Помимо телевизора, еще одним окошком в неизведанное, но уже совсем-совсем далекое, для меня была радиола. Включив её и начав крутить колесико, можно было уловить разговоры на незнакомых языках, не помню, правда, каких, но, судя по всему, китайское что-то я могла поймать там, хотя кто знает. И вот так я порой сидела и крутила колесико, вслушиваясь в эти звуки и голосов через помехи. Помню, ощущения были, будто слушаю инопланетян. Настолько далекими мне тогда казались те неизведанные миры, те далекие вселенные. Манящие и интересные.
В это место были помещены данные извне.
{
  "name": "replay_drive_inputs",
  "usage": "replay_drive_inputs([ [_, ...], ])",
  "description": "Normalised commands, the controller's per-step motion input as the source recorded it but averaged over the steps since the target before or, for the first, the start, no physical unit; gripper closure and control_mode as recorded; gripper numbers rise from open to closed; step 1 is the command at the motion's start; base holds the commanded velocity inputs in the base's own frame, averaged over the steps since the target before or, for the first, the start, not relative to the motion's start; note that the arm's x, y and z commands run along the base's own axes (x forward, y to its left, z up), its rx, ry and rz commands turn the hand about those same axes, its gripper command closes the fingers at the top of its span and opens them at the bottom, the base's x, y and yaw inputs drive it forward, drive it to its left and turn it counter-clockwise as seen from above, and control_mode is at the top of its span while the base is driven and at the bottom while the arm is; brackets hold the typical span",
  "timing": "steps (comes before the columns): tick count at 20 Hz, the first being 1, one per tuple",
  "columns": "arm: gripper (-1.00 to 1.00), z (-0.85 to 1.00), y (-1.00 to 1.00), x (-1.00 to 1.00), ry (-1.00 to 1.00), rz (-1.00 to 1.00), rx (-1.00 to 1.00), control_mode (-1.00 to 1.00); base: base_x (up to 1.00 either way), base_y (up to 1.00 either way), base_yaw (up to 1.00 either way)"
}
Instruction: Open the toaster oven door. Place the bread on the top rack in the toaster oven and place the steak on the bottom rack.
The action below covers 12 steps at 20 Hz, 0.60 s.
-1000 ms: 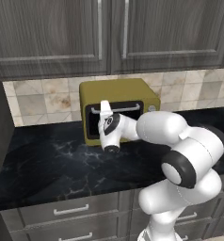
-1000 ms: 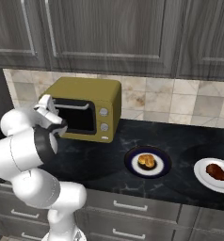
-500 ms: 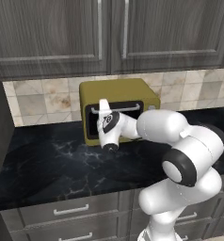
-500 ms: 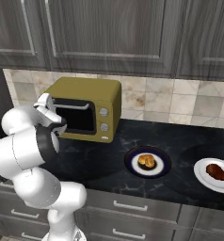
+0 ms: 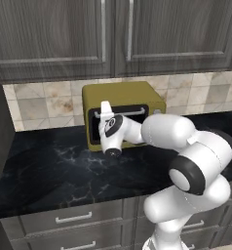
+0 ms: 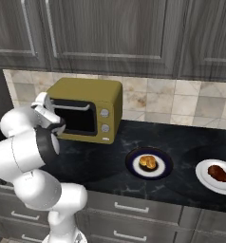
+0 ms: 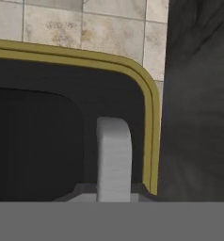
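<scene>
The toaster oven point(image 5: 122, 114) sits at the back edge of the counter point(image 5: 49, 166), against the tiled wall, and its door point(image 6: 77, 118) is shut. The gripper point(image 5: 106, 113) is up at the left end of the door's bar handle point(image 5: 130, 113), which runs lengthwise across the top of the glass. In the hand view the handle point(image 7: 114, 160) rises straight up from between the jaws, so the jaws straddle the bar across its long axis, right at the end near the oven's rounded corner. They look drawn in close around it, but the fingertips themselves are cut off at the bottom of that view, so I cannot tell whether they have a firm grip on it.

The coming pull, as I judge it, goes outward and down, away from the wall.

The bread point(image 6: 147, 163) lies on a dark plate point(image 6: 134, 167) and the steak point(image 6: 218, 172) on a white plate point(image 6: 204, 176), both on the counter well to the right of the oven. The racks are hidden behind the dark glass.
</scene>
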Motion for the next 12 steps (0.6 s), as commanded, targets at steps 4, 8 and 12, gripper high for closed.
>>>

В общем, зимой в деревне мне было очень тоскливо. Не знаю почему. Бывали моменты, когда я просто слонялась вокруг дома туда-сюда (наверное, это было той зимой, когда подруга моя уже стала ходить в школу, и мне было особенно скучно, а после ссор с бабушкой – ещё и грустно до слез, которые, порой, застывали на моих щеках, пока я ходила и плакала), не зная, чем себя занять. И тогда в высоких сугробах, как я сейчас вспоминаю, бывших с меня высотой, появлялись практически иглу – пещеры, которые я выкапывала в толще снега.
Так что зимнее время в деревне вспоминается мне, в целом, ощущавшееся мной как грустное, жутко унылое.
Конечно, нередко мы с дедом и на лыжах катались, и к подруге в гости, когда было можно, я ползала. Да-да, именно ползала. По сугробам, чаще всего на четвереньках. Тропинку между нашими домами вдоль реки зимой никто не чистил, ведь кроме нас она никому не была нужна, да и смысла не было – частые снегопады все равно бы заносили ее.
И с этим связано ещё одно моё ярчайшее детское воспоминание о той жизни.
Возвращаясь как-то домой от подруги, наигравшись и отлично проведя время в гостях, я шла вдоль реки в сторону дома. Тогда тропинка не была заметена снегом и в ней были глубокие ямы, в которые я наступала, вторя шагам, сделанным нами в снегу ранее. Ямы были действительно глубокие – в некоторых местах ноги в них погружались по самый пах.
Миновав овраг – ложбину между плато со стороны участка подруги и нашим пригорком, весной в паводок до самого верха наполнявшуюся водой, а летом представшую собой небольшой ручей, который можно было легко перепрыгивать, поднявшись несколько метров по склону и добравшись почти до самого нашего забора, я застряла в снегу.
Моя нога в валенке с натянутыми на него штанами-кольсонами никаким образом не хотела ни вытаскиваться из ямы в снегу, ни как-то выбраться из валенка.
Поверх натянутых на валенок штанов с петелькой у меня были еще и то ли просто штаны, то ли комбинезон – в общем, освободиться от одежды, чтобы мне хотя бы босой или без штанов, но уже добраться до дома, ведь уже начинало смеркаться, у меня никак не получалось.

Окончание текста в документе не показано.